> **What is required**:
Without reproducing any image, print the listing below exactly.
=====
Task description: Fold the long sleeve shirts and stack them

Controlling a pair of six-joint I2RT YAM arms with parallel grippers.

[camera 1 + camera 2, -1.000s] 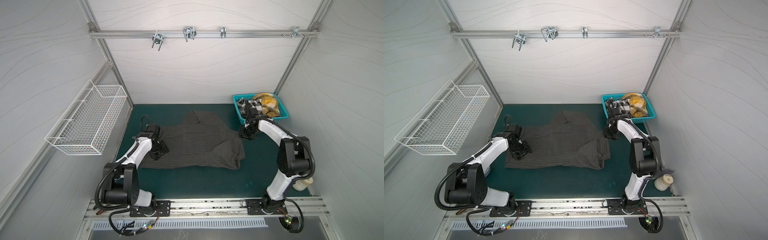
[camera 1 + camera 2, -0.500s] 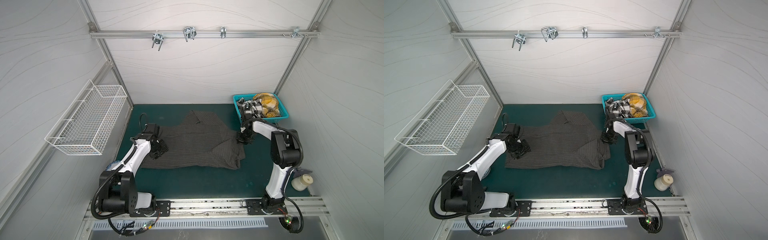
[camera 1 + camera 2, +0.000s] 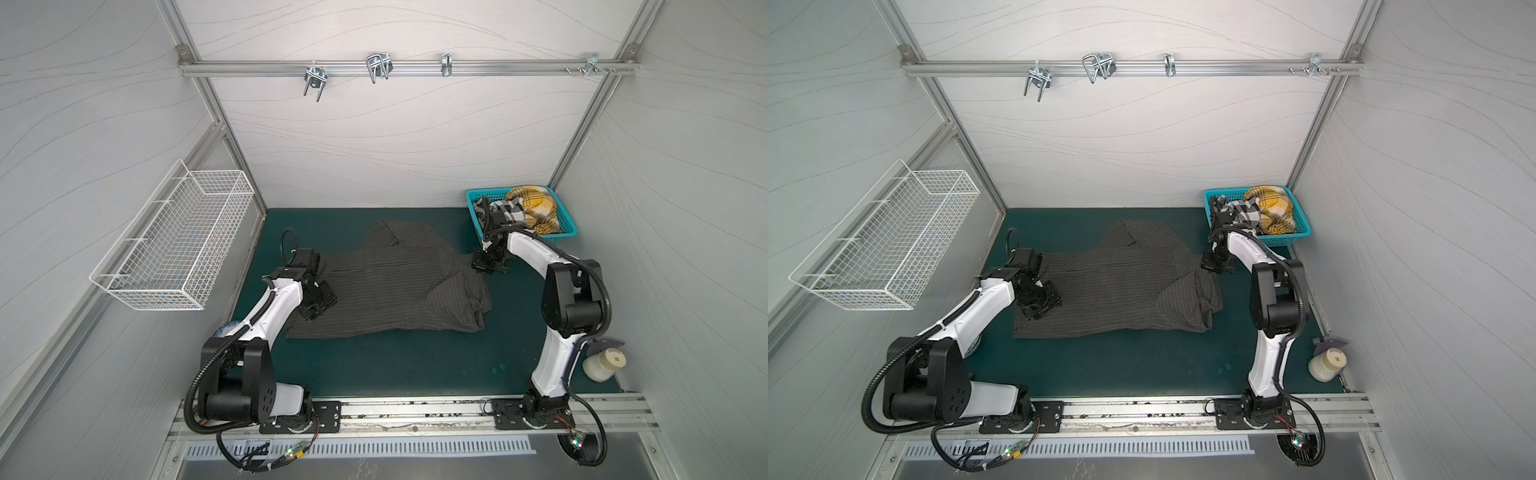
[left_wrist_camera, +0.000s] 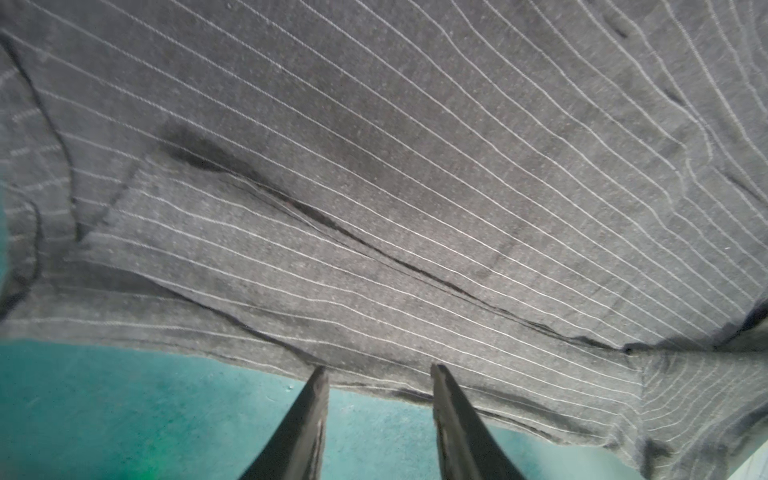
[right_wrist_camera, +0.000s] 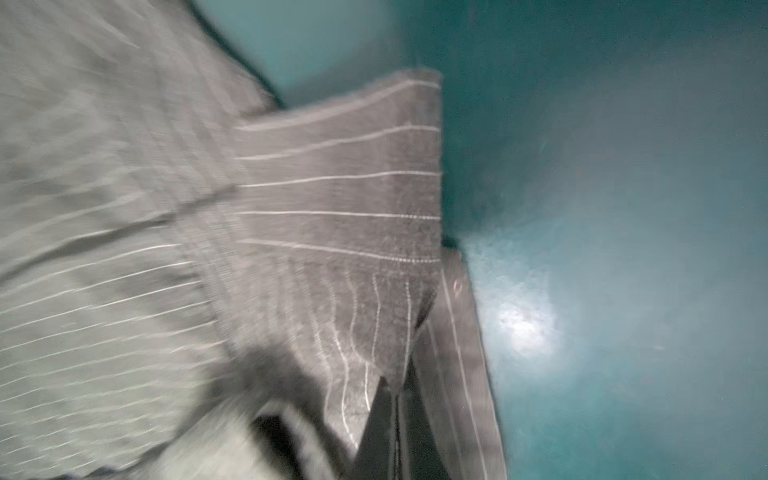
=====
> **Exercise response**:
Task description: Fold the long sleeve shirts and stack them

Controlling a pair of six-joint I2RT YAM arms with parallel grippers.

[camera 1 + camera 2, -1.000s] 
[camera 1 + camera 2, -0.500s] 
[camera 1 + camera 2, +0.000s] 
[left_wrist_camera, +0.000s] 
[right_wrist_camera, +0.000s] 

The exercise has nothing more to it.